**How to complete this task:** In the records below, begin at the line that has "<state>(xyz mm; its" and stop after the line that has "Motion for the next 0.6"; quote those lines verbatim and nothing more.

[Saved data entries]

*** Begin section ***

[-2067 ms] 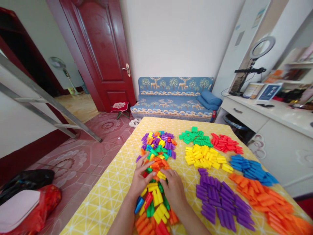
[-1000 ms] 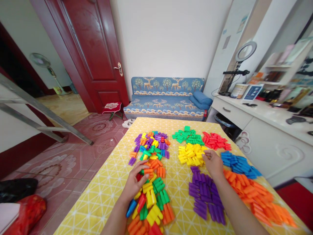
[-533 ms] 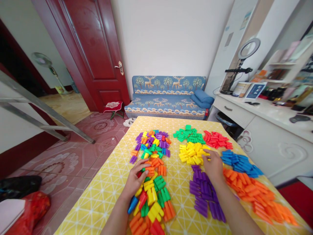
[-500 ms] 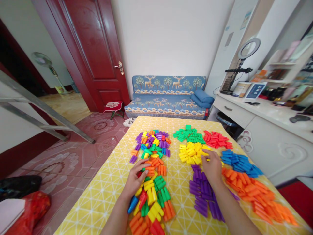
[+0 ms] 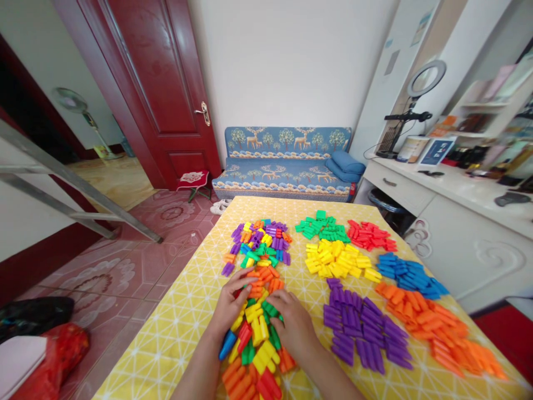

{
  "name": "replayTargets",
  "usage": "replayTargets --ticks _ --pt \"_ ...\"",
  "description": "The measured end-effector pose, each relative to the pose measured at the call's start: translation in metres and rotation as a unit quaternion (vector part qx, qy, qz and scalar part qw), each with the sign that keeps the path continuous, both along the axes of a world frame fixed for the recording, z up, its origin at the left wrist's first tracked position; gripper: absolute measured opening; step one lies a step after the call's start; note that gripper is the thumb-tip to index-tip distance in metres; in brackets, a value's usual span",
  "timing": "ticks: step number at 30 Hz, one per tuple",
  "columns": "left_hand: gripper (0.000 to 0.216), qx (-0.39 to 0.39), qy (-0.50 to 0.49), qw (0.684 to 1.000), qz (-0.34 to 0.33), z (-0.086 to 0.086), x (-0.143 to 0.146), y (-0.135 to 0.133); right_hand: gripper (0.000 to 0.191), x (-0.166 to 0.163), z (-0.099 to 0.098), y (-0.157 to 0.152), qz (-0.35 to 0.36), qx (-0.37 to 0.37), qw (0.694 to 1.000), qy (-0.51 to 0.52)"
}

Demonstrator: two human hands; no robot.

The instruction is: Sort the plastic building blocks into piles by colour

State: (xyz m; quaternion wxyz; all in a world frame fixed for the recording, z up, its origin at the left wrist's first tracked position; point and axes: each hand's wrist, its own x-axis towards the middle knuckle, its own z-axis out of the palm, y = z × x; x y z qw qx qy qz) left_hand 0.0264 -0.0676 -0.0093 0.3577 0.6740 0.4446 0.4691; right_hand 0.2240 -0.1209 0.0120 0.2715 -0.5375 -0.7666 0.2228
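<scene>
Joined plastic tube blocks in mixed colours form a pile in front of me, with yellow blocks (image 5: 256, 325) in its middle. My left hand (image 5: 230, 300) is at the pile's upper left, fingers curved and apart from the thumb. A red block partly shows beneath it. On the pile's right side, my right hand (image 5: 295, 322) has fingers and thumb around a green block (image 5: 270, 309), partly hidden by the hand. A blue block (image 5: 227, 344) lies by my left wrist. Orange blocks (image 5: 266, 275) lie just beyond both hands.
Sorted purple (image 5: 362, 328), yellow (image 5: 333, 258), green (image 5: 322, 228), red (image 5: 370, 236), blue (image 5: 410, 275) and orange blocks (image 5: 441, 328) lie on the right. Another mixed heap (image 5: 262, 241) is farther off. A sofa (image 5: 283, 166) stands beyond the table (image 5: 166, 333).
My right hand has moved left and nearer, from the yellow heap to the mixed pile. A yellow block now lies at that heap's right end. My left hand has hardly moved.
</scene>
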Motion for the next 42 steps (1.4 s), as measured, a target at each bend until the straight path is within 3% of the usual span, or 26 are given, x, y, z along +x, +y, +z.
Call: replayTargets --ticks 8,15,19,23,29,35,42 --pt "0.027 0.0 -0.001 1.0 0.002 -0.001 0.001 0.002 0.05 -0.006 0.01 0.007 -0.034 -0.036 0.992 -0.112" --pt "0.027 -0.005 0.003 1.0 0.006 0.001 0.001 0.001 0.032 0.011 0.015 0.022 -0.061 -0.028 0.995 -0.069" --pt "0.026 -0.007 0.005 1.0 0.008 0.001 0.001 0.0 0.034 0.052 0.025 0.066 -0.095 0.023 0.994 -0.05" --pt "0.026 -0.011 0.005 1.0 0.012 0.0 0.001 -0.001 0.037 0.105 0.035 0.134 -0.186 0.069 0.975 -0.101" --pt "0.026 -0.009 0.008 1.0 0.008 -0.002 0.001 -0.001 0.036 0.161 0.04 0.214 -0.294 0.065 0.941 -0.151" --pt "0.025 -0.009 0.012 1.0 0.013 -0.005 0.0 -0.002 0.041 0.174 0.033 0.246 -0.334 0.041 0.923 -0.185" --pt "0.025 -0.021 0.005 1.0 0.017 0.003 0.003 -0.003 0.033 0.175 0.023 0.256 -0.331 0.018 0.921 -0.206"
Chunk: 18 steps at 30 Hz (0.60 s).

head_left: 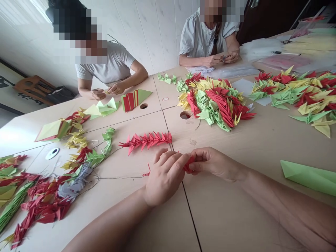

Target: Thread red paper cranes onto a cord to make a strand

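Gripping red paper [188, 166] | left hand [166, 175]: back upward, fingers bent | right hand [211, 163]: pinching

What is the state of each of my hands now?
Left hand: closed, holding red paper.
Right hand: closed, pinching the same red paper.

On the table [223, 217], a red paper chain [148, 141] lies just beyond the left fingers [181, 163], a colourful paper pile [222, 101] farther off, a green sheet [309, 177] well to the right.
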### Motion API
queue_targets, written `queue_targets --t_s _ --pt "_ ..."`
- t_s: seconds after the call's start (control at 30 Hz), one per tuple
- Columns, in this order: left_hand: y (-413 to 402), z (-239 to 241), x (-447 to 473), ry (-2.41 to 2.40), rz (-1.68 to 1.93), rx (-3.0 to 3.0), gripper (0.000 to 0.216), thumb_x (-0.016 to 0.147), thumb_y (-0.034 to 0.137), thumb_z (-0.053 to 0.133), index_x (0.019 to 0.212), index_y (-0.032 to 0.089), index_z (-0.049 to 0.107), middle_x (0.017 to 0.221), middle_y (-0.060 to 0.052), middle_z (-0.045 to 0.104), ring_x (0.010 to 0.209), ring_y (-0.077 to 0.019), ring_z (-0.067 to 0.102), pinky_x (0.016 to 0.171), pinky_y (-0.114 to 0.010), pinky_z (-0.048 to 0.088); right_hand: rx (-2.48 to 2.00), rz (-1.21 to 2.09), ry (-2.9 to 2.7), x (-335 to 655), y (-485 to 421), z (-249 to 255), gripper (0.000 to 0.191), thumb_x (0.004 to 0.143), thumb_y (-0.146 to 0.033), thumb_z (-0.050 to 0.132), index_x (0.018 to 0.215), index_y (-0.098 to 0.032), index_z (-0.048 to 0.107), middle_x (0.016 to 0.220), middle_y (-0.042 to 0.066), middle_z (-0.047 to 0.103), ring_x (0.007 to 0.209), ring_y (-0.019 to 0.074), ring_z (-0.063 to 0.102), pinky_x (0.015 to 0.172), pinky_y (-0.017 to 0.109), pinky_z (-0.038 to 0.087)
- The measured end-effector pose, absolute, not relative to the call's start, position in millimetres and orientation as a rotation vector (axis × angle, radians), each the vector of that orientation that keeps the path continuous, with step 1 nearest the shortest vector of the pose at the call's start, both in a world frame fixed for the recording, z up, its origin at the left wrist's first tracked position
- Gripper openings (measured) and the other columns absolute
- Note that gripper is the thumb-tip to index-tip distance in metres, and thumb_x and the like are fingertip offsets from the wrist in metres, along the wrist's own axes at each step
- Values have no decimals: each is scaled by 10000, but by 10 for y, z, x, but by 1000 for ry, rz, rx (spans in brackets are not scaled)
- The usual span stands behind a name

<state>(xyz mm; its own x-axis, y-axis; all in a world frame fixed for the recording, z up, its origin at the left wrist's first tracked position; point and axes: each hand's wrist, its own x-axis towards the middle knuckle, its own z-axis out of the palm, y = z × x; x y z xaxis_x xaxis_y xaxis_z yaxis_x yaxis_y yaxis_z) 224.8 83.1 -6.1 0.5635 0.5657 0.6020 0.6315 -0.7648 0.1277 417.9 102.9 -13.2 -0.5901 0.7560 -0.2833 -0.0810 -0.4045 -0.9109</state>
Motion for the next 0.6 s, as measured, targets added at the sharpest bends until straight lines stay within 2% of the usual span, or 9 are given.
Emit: queue_targets --t_s 0.2,0.33,0.5,0.6 --pt "834 -67 2251 -1221 -864 -2646 356 844 111 529 1191 187 501 851 -23 675 798 -177 613 916 -393 431 -989 1933 -1270 4245 1108 -187 286 692 -395 788 792 -154 669 793 23 682 780 144 631 767 321 512" --pt "798 -5 2262 -1460 -878 -2751 349 817 118 526 1159 187 517 839 -27 647 825 -194 598 830 -381 476 -1010 1852 -1254 4289 1132 -181 291 694 -396 784 815 -158 670 787 17 676 781 142 632 793 326 510" --pt "657 190 2316 -2172 -1017 -3084 408 846 235 545 1240 246 435 839 3 631 704 -146 608 612 -273 498 -928 1851 -1238 4335 1101 -100 241 723 -362 764 822 -167 665 795 1 670 773 124 634 784 290 510" --pt "599 253 2328 -2364 -1249 -3161 444 902 350 516 1301 232 362 888 -29 673 766 -157 635 671 -292 507 -862 1933 -1232 4378 1109 -73 219 727 -335 762 819 -165 659 785 7 682 740 119 641 744 270 517"
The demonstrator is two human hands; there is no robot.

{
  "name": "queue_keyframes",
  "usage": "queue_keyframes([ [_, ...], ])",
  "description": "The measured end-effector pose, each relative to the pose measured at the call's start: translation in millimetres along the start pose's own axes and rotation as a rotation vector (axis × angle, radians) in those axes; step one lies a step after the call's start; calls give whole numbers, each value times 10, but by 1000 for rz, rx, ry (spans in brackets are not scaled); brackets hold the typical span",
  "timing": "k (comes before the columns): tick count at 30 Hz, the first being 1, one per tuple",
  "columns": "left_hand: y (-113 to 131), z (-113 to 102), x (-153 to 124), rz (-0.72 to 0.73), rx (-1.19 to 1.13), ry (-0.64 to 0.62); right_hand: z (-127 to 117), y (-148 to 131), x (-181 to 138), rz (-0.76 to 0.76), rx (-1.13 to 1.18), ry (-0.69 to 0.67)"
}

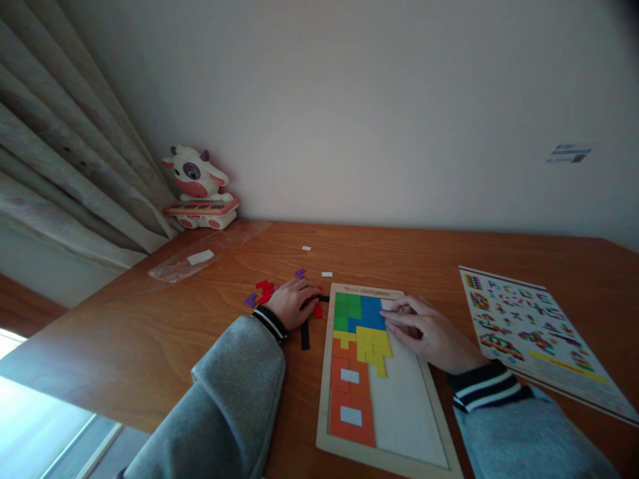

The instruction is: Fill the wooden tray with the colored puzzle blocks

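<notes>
My left hand rests low on the table over loose puzzle pieces, thumb apart from the fingers. A black piece shows past its fingertips, and a black bar lies below it. My right hand reaches over the wooden puzzle tray, thumb and forefinger closed at the right edge of a blue piece. Green pieces fill the tray's top left corner. Yellow pieces sit below the blue, and orange pieces run down the left side. My fingers partly hide the tray's upper right.
Red pieces and purple pieces lie left of the tray. A printed pattern sheet is at right. Clear plastic wrap and small white papers lie behind. A cow toy keyboard stands at the back left.
</notes>
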State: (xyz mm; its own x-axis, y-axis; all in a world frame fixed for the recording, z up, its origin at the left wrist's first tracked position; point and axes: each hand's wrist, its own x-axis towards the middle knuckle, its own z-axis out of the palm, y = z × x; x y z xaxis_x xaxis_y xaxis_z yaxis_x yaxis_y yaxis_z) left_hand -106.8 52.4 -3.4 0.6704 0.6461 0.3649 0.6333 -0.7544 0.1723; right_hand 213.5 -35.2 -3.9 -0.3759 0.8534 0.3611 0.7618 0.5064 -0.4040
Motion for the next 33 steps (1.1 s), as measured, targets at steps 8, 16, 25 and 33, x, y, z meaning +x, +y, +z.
queue_keyframes([
  [8,-6,-8,8,-5,8,57,10,-20,24,39,46,90],
  [16,-29,7,-6,-72,24,39,31,-11,25,33,64,101],
  [25,-93,23,0,-83,47,20,15,-38,34,25,71,123],
  [33,-38,-14,16,-97,15,52,26,-26,31,30,64,113],
])
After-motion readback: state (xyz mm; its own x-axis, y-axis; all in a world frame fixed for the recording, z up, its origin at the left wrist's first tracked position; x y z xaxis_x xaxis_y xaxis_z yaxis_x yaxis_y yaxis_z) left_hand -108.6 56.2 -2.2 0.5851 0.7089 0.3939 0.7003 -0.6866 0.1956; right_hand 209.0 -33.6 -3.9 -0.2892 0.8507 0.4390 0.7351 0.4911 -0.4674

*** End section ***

**Task response:**
<state>(xyz mm; its own x-axis, y-axis; all in a world frame fixed for the recording, z up, its origin at the left wrist's first tracked position; point and axes: each hand's wrist, its own x-axis towards the middle knuckle, its own z-axis out of the palm, y = z × x; x y z xaxis_x xaxis_y xaxis_z yaxis_x yaxis_y yaxis_z) 224.8 83.1 -6.1 0.5635 0.5657 0.6020 0.6315 -0.7648 0.1277 417.9 102.9 -13.2 -0.5901 0.7560 -0.2833 -0.0810 -0.4045 -0.9109</state>
Motion for the next 0.6 s, as measured, targets added at the sharpest bends until straight lines stay within 2% of the usual span, or 9 are given.

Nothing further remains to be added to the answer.